Neha Ahuja was 24 years old at the time of these Olympics, and was making her Olympic debut. On 22 February, she competed in the women's slalom, finishing her first run in 55.45 seconds, and her second in 1 minute and 0.71 seconds. Her combined time was 1 minute and 56.16 seconds, placing her last among the 51 competitors who finished both legs of the race; the gold medal was won by Sweden's Anja Pärson in 1 minute and 29.04 seconds; the silver was taken by Austrian Nicole Hosp and the bronze by her fellow Austrian Marlies Schild. On 24 February, Ahuja took part in the women's giant slalom, finishing her first run in 1 minute and 15.59 seconds and her second in 1 minutes and 25.72 seconds. Her total time was 2 minutes and 41.31 seconds, putting her in 42nd place out of 43 classified finishers. The gold medal was won by Julia Mancuso of the United States in 2 minutes and 9.19 seconds; the silver by Tanja Poutiainen of Finland, and the bronze was won by Swede Anna Ottosson.
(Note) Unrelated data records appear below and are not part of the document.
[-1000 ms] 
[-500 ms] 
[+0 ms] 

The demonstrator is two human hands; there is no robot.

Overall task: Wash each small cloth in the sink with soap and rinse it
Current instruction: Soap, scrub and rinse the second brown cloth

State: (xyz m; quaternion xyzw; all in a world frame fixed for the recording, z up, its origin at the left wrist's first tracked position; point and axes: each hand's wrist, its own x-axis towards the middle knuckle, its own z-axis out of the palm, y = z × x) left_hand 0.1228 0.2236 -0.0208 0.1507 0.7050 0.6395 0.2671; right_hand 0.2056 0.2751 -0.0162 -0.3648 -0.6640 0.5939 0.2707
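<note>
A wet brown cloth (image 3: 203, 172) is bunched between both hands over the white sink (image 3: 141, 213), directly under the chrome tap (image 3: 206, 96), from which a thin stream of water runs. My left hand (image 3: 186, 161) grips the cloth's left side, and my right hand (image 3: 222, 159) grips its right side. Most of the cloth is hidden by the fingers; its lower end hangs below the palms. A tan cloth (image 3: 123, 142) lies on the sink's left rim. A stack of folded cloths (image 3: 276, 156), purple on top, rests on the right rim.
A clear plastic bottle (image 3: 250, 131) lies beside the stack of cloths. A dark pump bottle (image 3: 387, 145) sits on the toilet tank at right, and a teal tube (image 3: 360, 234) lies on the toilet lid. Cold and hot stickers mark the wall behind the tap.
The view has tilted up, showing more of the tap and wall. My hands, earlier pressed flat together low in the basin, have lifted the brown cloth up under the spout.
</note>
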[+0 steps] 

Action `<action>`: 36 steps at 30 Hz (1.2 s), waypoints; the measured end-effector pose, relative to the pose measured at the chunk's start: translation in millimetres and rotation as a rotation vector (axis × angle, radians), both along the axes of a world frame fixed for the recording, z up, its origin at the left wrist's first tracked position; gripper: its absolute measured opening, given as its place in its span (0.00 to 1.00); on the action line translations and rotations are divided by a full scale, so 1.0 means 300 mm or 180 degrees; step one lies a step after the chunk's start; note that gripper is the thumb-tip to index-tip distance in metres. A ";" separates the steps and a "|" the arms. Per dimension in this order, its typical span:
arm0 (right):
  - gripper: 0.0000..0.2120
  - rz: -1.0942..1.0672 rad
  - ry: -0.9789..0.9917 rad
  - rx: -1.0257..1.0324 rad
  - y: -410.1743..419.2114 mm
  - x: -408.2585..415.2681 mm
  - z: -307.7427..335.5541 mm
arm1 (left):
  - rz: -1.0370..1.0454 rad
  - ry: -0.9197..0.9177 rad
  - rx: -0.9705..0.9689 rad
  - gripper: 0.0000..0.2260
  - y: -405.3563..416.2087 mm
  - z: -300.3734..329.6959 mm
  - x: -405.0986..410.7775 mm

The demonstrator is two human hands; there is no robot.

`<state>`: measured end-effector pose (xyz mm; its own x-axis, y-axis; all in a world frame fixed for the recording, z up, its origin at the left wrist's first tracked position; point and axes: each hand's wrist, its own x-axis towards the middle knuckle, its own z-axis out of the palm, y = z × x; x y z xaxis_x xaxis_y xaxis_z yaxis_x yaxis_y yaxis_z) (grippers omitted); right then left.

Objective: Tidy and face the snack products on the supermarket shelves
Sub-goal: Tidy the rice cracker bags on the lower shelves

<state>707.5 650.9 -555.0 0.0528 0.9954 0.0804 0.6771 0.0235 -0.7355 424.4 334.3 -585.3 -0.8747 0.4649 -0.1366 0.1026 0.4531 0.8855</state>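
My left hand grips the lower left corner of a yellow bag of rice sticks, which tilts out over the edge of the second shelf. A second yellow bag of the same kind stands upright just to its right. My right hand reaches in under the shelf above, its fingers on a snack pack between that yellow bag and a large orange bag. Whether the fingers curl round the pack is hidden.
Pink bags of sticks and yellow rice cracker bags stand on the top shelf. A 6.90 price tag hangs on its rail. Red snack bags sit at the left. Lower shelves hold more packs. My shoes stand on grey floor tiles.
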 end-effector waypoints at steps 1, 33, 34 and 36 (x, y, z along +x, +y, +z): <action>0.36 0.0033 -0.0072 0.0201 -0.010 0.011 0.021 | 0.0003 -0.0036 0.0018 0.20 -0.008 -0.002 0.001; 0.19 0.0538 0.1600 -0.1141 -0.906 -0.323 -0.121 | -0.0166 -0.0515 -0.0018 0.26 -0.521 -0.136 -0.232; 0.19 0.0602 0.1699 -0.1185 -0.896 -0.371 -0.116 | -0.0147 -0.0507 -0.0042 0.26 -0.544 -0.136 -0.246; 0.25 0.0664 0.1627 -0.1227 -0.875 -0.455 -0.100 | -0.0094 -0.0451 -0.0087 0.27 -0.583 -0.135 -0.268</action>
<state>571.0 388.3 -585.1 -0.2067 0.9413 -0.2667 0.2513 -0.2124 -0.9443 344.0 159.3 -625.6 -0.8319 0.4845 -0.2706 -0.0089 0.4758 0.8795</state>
Hira Lal was 25 years old at the time of the Turin Olympics, and was also making his Olympic debut. He competed in the men's giant slalom on 20 February, but did not finish the first run. The gold medal in this race was won by Benjamin Raich of Austria, the silver was taken by Joël Chenal of France, and the bronze was won by a second Austrian, Hermann Maier.

Athlete: Event; Final
Run 1: Run 2; Total; Rank
Neha Ahuja: Women's giant slalom; 1:15.59; 1:25.72; 2:41.31; 42
Women's slalom: 55.45; 1:00.71; 1:56.16; 51
Hira Lal: Men's giant slalom; did not finish

== Cross-country skiing ==

Bahadur Gupta was 29 years old at the time of the Turin Olympics, and making his only Olympic appearance. In the qualifying round of the men's sprint on 22 February, he finished the race with a time of 2 minutes and 43.30 seconds, and he was 78th out of 80 competitors to finish. Only the top 30 qualified for the next round, and Gupta was eliminated, the slowest qualifying time was 2 minutes and 20.46 seconds. The gold medal was eventually won by Björn Lind of Sweden, the silver by Roddy Darragon of France, and the silver by Thobias Fredriksson, also of Sweden.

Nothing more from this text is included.